An Introduction to Surfing

Paddling and Catching Waves

Some surfers argue that paddling is the most important part of surfing. Without the correct technique you will put extra strain on your body, tire out quicker and of course not end up catching any waves, which means you won’t get the best out of your surf trip. The stronger your paddling becomes the easier you will find it to catch waves.

The more you practice, the more your technique will improve, meaning you not only catch more waves but you can spend even more time in the water! Here are some tips to help with paddling and catching waves so you have the best time on your surf camp holiday with us:

Step-by-step Guide


Lay on the center of your board with your toes just off the tail of your surfboard.

Keep your legs nice and tight together and your body centered.

Lift up your chest, neck and head looking forward to where you are going.

Once stable start to paddle in alternate stroke making sure they are even.


Make sure you are only rotating your shoulders and that your body is nice and still.

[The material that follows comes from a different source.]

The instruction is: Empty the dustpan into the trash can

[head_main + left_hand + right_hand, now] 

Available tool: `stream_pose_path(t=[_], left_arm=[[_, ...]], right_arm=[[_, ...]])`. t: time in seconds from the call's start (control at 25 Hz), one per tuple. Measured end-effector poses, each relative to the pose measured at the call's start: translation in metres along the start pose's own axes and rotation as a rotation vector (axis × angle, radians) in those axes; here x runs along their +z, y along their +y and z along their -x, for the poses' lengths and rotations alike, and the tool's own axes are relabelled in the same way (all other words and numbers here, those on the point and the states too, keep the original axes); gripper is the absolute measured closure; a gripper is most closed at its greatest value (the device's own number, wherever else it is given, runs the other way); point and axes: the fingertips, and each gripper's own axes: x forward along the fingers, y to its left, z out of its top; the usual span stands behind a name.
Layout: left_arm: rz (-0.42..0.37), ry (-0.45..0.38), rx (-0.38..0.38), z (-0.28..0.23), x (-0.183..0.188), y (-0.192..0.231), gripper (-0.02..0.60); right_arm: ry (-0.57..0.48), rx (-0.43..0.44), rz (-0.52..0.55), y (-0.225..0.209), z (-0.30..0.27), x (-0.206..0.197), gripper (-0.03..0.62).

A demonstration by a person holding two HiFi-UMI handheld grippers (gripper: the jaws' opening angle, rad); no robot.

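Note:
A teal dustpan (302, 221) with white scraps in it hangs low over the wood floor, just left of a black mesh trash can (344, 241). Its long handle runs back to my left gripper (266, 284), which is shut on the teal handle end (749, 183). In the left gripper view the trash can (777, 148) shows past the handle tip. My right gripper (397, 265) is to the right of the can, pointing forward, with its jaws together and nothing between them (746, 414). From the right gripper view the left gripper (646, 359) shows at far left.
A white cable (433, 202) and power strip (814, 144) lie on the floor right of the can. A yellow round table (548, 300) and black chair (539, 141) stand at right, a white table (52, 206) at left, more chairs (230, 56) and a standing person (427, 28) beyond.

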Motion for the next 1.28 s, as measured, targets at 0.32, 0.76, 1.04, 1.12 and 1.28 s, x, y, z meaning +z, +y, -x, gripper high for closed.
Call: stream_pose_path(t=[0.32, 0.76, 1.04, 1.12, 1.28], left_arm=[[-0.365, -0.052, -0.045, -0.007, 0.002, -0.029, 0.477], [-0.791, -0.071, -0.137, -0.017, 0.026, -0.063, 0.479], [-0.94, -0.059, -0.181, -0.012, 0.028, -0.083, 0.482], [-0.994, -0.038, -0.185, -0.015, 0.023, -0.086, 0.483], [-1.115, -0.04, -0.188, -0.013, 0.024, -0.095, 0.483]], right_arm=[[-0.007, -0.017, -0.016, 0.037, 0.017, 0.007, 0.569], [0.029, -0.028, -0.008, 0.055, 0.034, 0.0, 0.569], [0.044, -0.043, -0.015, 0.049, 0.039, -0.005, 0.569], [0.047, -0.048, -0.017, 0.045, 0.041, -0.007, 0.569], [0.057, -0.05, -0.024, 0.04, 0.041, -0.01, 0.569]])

Extend your arms making big strokes into the water.

Reach out beside the nose of the surfboard then drive you hand/arm through the water and then bring it out of the water next to your hips.


Keep your fingers closed, not allowing water to pass through them as this will help drive water under the surfboard moving you forwards.

When one arm exits the water repeat the same movement with the other much like swimming.


Once you are comfortable with paddling, try catching a few waves.

Line yourself up facing the direction of the beach and begin to paddle.

Make sure you look over your shoulder to see the wave approaching but don’t stop paddling.


When you feel the wave touch your toes, make sure you do two or three extra paddles.

These are the most important paddles as they help keep your speed and momentum with the wave ensuring you are travelling with the wave rather than it passing underneath you.


Once you feel the sudden boost of speed place your hands under your chest, pointing to the nose of the board.

The push-up into what is known as the prone position.